Mais les modes évoluent… À partir des années 50, la demande de ces publicités particulières chute. « Les émailleurs promettaient que leurs plaques émaillées conserveraient leur couleur pendant au moins 30 ans et ne rouilleraient pas », précise Jan De Plus. La méthode ne séduit plus, les publicitaires se tournent vers des matériaux moins chers comme le plastique ou l’aluminium. Dès les années 1960, la plupart des émailleries belges ferment. Aujourd’hui, il n’en reste qu’une, l’Émaillerie Belge, à Forest. L’exposition à Hasselt, elle, propose quelque 200 plaques publicitaires pour spiritueux. 50 collectionneurs ont été sollicités, parmi les-quels un jeune garçon de 14 ans, preuve que ce savoir-faire belge a su traverser les générations.

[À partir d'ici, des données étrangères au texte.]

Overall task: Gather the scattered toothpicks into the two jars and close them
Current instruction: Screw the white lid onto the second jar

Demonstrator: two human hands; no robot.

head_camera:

« Santé !… de fer », Jan De Plus, Karl Scheerlinck, Yves Segers, éd. Weyrich, 240 p., 50 euros.
« Expo IJzersterk. Belgische emailborden voor sterkedrank » : jusqu’au 7 janvier 2024 au Musée du genièvre et au Het Stadsmus de Hasselt.
Un article signé Rodrigue Jamin, pour l’hebdomadaire SoirMag, 01/11/23.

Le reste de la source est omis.